**What the task asks**
Copy all the lines of the data that include the word "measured".

Records excerpted from a collection
──────────────────────────────

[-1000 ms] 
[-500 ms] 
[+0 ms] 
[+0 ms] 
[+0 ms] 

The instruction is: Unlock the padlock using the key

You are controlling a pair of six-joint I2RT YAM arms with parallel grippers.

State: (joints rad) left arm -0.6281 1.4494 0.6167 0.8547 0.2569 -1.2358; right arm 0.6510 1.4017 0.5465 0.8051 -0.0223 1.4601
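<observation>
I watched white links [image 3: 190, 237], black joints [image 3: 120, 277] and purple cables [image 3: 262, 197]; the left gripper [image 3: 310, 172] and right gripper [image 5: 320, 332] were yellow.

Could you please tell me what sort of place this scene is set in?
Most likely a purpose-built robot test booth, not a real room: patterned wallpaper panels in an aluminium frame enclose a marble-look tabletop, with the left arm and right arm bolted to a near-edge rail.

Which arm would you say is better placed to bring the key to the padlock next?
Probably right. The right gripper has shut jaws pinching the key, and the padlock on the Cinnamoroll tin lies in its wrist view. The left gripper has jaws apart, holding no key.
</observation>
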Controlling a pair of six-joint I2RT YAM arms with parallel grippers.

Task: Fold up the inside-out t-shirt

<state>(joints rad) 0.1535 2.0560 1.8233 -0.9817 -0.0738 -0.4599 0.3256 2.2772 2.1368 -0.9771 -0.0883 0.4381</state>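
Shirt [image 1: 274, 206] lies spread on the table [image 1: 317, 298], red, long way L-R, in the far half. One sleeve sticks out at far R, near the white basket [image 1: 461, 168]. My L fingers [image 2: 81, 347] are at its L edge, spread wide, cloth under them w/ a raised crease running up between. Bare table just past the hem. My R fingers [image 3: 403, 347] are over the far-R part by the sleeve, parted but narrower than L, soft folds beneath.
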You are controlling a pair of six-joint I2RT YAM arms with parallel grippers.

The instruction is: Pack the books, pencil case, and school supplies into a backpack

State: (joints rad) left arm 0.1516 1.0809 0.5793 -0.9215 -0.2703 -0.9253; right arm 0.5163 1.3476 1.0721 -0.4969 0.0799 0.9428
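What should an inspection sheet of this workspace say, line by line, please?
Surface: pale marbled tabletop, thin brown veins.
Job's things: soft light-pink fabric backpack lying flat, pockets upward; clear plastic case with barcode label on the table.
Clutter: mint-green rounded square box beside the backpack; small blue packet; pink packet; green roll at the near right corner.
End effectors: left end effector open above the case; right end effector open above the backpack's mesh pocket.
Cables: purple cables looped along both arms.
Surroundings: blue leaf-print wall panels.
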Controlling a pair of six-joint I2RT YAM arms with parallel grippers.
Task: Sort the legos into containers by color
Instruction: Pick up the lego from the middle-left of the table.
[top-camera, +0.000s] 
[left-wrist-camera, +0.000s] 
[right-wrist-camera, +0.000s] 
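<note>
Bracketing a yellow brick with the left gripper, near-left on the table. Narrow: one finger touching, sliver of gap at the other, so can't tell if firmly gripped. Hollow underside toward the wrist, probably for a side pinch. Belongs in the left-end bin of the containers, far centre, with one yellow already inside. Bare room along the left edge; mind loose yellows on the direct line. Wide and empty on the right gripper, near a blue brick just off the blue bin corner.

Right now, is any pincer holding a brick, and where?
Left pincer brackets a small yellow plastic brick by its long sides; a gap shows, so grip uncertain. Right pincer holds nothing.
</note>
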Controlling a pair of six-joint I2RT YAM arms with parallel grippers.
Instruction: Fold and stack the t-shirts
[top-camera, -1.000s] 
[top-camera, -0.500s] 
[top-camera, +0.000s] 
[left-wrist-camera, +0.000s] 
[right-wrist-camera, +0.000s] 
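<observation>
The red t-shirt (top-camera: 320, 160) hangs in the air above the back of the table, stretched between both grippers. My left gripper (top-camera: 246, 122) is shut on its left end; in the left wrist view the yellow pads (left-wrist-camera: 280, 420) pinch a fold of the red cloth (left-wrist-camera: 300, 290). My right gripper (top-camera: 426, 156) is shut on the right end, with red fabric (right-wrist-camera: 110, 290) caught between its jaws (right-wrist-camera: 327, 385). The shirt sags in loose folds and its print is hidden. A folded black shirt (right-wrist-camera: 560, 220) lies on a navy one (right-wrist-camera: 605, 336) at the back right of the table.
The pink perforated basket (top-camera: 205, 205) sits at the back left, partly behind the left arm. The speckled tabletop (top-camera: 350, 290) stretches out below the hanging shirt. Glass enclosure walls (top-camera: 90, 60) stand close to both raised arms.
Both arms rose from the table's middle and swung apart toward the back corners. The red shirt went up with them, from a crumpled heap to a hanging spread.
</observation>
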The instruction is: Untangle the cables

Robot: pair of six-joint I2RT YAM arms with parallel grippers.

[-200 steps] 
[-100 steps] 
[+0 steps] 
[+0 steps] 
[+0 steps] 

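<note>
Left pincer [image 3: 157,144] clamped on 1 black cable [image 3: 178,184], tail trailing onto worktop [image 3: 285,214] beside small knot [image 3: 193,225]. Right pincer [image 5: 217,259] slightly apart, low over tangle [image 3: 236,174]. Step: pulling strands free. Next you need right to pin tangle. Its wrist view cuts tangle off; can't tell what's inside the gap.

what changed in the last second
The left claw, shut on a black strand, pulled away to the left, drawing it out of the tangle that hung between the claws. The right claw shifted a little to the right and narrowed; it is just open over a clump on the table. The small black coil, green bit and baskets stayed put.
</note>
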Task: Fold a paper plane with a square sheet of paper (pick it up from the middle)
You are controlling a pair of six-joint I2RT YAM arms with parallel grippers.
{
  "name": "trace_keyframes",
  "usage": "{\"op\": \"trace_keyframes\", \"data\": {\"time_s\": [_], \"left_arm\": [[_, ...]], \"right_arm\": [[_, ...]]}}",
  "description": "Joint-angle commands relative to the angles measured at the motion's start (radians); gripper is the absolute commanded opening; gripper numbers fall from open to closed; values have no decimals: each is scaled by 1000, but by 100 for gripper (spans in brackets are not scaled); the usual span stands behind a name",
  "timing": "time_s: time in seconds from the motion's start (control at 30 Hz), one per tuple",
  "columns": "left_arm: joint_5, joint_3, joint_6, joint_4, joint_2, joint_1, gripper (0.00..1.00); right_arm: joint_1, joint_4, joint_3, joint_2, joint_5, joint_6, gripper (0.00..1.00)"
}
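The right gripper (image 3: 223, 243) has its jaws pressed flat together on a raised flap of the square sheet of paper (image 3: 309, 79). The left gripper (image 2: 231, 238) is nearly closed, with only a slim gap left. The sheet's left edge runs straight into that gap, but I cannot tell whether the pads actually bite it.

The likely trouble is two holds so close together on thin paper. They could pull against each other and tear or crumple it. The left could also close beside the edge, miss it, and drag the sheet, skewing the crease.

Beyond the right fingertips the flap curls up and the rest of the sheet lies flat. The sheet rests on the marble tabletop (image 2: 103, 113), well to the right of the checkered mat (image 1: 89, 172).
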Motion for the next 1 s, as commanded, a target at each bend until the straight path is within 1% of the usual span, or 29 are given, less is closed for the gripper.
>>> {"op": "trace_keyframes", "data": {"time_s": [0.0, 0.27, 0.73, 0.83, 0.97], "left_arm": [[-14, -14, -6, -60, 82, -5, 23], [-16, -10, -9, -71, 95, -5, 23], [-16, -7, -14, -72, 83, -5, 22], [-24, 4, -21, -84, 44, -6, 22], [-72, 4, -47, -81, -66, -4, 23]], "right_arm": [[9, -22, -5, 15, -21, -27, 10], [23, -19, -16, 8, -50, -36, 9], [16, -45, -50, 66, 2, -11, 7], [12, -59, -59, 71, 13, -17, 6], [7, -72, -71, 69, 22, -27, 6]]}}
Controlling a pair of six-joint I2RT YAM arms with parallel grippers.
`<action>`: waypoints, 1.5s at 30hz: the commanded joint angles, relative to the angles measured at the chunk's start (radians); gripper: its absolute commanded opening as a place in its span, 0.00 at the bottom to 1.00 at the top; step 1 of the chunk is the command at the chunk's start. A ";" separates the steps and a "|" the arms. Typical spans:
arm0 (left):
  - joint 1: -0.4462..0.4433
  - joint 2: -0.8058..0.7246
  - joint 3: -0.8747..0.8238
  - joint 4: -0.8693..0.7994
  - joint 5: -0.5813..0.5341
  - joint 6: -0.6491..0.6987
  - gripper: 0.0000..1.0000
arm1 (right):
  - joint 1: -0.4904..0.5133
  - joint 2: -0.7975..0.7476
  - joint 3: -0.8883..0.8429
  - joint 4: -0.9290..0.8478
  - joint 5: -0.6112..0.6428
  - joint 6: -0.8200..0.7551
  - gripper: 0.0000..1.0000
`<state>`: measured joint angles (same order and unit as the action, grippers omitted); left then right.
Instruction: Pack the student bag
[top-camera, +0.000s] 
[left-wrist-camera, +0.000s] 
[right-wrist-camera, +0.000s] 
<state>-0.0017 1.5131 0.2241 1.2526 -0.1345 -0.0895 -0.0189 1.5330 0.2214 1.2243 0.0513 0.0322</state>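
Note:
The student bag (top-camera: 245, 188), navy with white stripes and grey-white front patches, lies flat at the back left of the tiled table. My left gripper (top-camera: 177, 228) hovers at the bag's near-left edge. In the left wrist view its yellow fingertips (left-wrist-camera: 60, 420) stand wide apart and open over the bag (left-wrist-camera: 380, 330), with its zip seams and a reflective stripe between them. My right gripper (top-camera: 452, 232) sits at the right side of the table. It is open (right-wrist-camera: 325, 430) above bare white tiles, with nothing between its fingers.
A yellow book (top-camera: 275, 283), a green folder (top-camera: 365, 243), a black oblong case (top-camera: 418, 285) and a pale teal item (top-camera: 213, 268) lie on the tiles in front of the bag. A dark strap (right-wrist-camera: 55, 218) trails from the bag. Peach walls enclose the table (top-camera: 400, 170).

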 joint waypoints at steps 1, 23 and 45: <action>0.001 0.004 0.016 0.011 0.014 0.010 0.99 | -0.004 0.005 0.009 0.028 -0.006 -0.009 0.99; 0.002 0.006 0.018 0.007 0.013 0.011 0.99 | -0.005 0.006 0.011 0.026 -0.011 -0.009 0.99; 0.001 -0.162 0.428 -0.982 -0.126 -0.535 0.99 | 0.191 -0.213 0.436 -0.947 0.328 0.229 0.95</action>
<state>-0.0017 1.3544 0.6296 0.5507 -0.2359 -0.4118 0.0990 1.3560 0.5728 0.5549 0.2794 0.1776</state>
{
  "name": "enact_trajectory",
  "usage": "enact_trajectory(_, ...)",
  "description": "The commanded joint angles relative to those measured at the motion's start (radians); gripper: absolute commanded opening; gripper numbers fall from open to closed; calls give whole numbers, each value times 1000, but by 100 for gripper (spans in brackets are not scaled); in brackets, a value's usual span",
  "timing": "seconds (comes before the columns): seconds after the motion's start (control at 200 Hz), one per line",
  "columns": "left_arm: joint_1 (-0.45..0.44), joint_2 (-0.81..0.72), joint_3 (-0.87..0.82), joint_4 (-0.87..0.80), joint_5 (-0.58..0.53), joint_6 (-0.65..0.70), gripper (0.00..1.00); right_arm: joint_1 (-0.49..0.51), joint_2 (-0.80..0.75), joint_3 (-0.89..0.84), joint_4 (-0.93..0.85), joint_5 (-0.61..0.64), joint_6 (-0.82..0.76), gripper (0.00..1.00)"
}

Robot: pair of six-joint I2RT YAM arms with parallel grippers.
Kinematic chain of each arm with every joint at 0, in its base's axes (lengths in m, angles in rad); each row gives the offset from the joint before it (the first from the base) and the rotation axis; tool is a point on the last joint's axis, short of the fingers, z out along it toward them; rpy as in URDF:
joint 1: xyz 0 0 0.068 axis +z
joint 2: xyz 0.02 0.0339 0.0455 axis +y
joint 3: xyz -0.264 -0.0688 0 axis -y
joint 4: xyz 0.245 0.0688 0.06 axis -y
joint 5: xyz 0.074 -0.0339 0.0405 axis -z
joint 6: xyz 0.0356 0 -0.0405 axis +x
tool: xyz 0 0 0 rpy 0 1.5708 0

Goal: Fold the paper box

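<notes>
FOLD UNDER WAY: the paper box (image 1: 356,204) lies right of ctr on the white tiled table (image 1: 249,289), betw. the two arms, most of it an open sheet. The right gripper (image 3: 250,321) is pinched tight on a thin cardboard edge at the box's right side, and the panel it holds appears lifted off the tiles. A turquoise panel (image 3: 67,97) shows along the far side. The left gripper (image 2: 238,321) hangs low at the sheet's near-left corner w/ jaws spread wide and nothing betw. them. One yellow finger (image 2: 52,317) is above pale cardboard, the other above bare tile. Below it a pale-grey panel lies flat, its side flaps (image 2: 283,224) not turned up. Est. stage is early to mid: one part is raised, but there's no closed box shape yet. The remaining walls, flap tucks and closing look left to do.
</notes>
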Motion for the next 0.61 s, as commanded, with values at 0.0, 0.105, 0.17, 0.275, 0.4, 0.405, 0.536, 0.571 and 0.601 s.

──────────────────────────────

**Result for this task**
  "description": "Joint-angle commands relative to the angles measured at the motion's start (radians); gripper is the absolute commanded opening; gripper numbers fall from open to closed; values have no decimals: each is scaled by 1000, but by 100 for gripper (spans in brackets are not scaled); the usual span stands behind a name",
`<action>`: waypoints, 1.5s at 30hz: the commanded joint angles, relative to the angles measured at the chunk's start (radians); gripper: its absolute commanded opening as a place in its span, 0.00 at the bottom to 1.00 at the top; step 1 of the chunk is the command at the chunk's start. A ";" separates the steps and a "|" the arms. Typical spans:
`<state>`: measured joint angles (same order and unit as the action, grippers omitted); left then right.
  "description": "The commanded joint angles relative to those measured at the motion's start (radians); gripper: absolute commanded opening; gripper numbers fall from open to closed; calls give whole numbers, each value times 1000, but by 100 for gripper (spans in brackets are not scaled); in brackets, a value's usual span",

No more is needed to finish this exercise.